**DIRECTIONS**
Only the lines of the data below from the one with "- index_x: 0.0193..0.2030" through the one with "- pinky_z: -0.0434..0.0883" are wanted. Repeat them exactly.

**DATA BLOCK**

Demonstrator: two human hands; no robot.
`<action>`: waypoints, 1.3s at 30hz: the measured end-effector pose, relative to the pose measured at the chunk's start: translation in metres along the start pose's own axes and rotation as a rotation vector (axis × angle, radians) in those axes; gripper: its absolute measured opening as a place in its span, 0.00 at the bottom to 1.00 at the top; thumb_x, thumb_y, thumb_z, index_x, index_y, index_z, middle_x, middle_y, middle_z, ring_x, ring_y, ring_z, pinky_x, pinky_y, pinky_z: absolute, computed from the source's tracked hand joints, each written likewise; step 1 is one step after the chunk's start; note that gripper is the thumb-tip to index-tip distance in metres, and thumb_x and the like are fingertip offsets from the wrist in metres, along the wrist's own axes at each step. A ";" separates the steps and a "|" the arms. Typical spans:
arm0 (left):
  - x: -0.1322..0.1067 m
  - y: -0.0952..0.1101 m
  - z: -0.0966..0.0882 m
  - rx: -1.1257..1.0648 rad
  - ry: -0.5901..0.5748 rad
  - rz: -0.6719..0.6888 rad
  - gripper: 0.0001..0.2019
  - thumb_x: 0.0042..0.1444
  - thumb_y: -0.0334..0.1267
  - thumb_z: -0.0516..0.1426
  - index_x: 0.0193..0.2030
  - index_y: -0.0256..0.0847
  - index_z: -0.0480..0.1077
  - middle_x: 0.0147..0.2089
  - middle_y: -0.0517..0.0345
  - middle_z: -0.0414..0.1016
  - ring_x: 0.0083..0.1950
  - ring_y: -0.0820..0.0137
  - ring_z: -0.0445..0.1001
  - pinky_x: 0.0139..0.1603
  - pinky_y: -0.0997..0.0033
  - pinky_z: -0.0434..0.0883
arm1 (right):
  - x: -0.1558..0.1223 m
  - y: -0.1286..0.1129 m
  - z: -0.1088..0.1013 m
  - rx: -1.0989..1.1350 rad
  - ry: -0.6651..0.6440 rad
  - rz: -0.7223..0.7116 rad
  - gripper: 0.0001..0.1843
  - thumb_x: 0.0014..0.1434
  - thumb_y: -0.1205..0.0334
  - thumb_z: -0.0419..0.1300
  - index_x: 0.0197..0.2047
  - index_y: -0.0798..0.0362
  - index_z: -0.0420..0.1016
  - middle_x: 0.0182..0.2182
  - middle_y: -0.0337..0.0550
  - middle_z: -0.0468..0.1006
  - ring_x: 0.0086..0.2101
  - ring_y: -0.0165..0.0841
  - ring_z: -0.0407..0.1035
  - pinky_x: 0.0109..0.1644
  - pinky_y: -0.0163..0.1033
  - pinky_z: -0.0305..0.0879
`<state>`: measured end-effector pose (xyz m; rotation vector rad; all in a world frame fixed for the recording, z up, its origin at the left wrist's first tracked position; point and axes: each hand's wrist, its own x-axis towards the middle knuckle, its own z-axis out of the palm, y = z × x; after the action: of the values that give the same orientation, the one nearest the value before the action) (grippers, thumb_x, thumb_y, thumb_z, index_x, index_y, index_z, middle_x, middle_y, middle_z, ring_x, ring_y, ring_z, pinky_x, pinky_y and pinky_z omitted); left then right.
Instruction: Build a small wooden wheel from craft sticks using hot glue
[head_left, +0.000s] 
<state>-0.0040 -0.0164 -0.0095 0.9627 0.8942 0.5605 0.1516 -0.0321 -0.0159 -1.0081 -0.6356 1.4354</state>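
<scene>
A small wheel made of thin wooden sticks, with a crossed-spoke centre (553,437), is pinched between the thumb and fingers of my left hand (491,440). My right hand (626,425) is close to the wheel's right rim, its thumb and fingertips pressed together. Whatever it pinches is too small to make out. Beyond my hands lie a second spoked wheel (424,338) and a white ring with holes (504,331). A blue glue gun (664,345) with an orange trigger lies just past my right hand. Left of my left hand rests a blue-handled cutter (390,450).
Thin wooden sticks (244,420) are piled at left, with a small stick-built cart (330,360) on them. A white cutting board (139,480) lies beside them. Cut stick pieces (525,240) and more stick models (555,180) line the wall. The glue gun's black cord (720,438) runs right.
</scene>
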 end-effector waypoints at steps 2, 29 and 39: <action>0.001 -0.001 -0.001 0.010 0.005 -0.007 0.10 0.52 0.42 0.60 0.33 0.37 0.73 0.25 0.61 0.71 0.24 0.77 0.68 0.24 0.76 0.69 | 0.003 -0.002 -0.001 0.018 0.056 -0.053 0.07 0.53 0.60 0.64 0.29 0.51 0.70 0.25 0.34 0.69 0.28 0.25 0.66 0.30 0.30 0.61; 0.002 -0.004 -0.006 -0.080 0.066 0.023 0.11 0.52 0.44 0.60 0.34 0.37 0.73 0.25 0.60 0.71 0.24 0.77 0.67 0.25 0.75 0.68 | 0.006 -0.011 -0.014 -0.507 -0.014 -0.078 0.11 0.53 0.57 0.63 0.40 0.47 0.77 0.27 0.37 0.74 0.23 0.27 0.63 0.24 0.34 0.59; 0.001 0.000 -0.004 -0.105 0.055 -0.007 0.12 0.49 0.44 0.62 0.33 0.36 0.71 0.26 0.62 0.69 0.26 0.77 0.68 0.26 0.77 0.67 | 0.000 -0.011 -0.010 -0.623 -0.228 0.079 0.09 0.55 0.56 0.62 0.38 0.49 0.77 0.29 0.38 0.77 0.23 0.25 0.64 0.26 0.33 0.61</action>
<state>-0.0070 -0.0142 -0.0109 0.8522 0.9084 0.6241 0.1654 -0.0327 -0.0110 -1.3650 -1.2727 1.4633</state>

**REPLY**
  - index_x: 0.0193..0.2030
  - index_y: -0.0256..0.0847
  - index_z: -0.0480..0.1077
  - middle_x: 0.0147..0.2089
  - middle_y: -0.0517..0.0345
  - middle_z: -0.0414..0.1016
  - ring_x: 0.0083..0.1950
  - ring_y: -0.0820..0.0137
  - ring_z: -0.0445..0.1001
  - pinky_x: 0.0139..0.1603
  - pinky_y: -0.0997..0.0033
  - pinky_z: -0.0434..0.0883

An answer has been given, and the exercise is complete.